Nous sommes en effet arrivés à un carrefour : soit nous continuons à tenter, année après année, d’affecter quelques centaines de milliers d’euros supplémentaires, parfois quelques millions, pour un enseignement agricole structurellement sous-financé, et les années à venir verront cet enseignement s’éteindre lentement ; soit nous donnons à ce secteur les moyens de sortir enfin la tête de l’eau, garantissant ainsi son avenir.

Pour ma part, mon choix est fait. Et je ne peux, pour accomplir cette tâche, que me tourner vers le ministère de l’éducation nationale. La Constitution m’interdit en effet de faire autrement. Ainsi vont les rigueurs de l’article 40 : il nous est permis de toucher à la répartition des crédits, mais au sein d’une même mission. Or la mission « Enseignement scolaire » ne vise que l’enseignement agricole et l’éducation nationale. Pour donner à l’un, il faut donc prendre à l’autre. Les parlementaires que nous sommes ne peuvent agir autrement.

Je sais, mes chers collègues, combien il peut paraître insatisfaisant de prendre à un ministère pour donner à un autre, a fortiori lorsque le ministère auquel seront affectés les crédits supplémentaires n’a pas toujours su se défendre au cours de la négociation budgétaire. C’est pour cela que, depuis plus de deux mois, j’ai pris mon bâton de pèlerin afin de rencontrer les membres de tous les cabinets ministériels et les conseillers que compte la capitale. J’ai répété la même chose à chacun d’entre eux : « L’enseignement agricole a des besoins qu’il faut combler ; aidez-nous à le faire sans que soit obligatoirement prélevée l’intégralité des fonds nécessaires sur le budget de l’éducation nationale. »

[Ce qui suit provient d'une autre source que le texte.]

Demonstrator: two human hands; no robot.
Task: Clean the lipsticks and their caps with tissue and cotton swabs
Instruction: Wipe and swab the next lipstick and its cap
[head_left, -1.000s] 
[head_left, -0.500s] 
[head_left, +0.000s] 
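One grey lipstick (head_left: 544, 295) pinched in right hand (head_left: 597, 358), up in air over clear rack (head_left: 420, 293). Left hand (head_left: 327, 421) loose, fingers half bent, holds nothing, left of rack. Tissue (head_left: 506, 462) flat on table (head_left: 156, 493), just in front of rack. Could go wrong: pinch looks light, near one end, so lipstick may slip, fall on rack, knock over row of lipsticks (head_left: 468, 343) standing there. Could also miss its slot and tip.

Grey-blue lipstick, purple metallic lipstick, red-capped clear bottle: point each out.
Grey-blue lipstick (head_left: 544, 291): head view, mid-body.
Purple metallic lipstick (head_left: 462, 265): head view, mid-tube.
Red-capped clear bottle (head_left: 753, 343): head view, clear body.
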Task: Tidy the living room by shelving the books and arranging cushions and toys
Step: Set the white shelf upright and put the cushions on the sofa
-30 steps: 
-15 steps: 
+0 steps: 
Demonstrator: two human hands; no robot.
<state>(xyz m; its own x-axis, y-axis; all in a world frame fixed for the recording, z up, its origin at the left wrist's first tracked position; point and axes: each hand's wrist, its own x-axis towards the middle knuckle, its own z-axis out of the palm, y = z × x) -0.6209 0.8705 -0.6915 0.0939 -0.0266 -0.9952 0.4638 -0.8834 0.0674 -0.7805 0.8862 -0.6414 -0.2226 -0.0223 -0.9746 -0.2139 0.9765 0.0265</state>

J’ai toujours été écoutée avec intérêt, quelquefois avec sympathie, mais, au final, la même réponse a toujours prévalu : « Peut-être y a-t-il des besoins, mais nous ne pouvons rien faire. » Sans doute aurait-il été plus conforme à la réalité de me dire qu’on ne voulait rien faire.

Monsieur le président de la commission des finances, j’ai tout fait pour que l’esprit de négociation prévale, pour que la situation soit réglée sans que nous ayons aujourd’hui à nous prononcer sur cet amendement. Mais, pour régler la situation, on me demandait précisément de renoncer à présenter cet amendement et à abonder les crédits de l’enseignement agricole. Or c’est bien la seule chose à laquelle je ne pouvais me résoudre.

Je vous appelle donc, mes chers collègues, à adopter cet amendement. Ainsi, l’enseignement agricole aura les moyens de vivre et de continuer le travail exceptionnel qu’il accomplit, au service des élèves, dans des territoires qui en ont bien besoin.

Je vous appelle à le faire malgré le gage qu’il comporte ce texte. J’ai tout fait pour que le gage soit levé ; cela n’a pas été possible et je le regrette.

Une précision s’impose en cet instant : les 51 millions d’euros en cause représentent 0, 08 % des crédits visés.

L’amendement n° II-66 est présenté pour solde de tout compte. Il sera alors de la responsabilité du ministre de l’agriculture d’agir et de défendre l’enseignement agricole.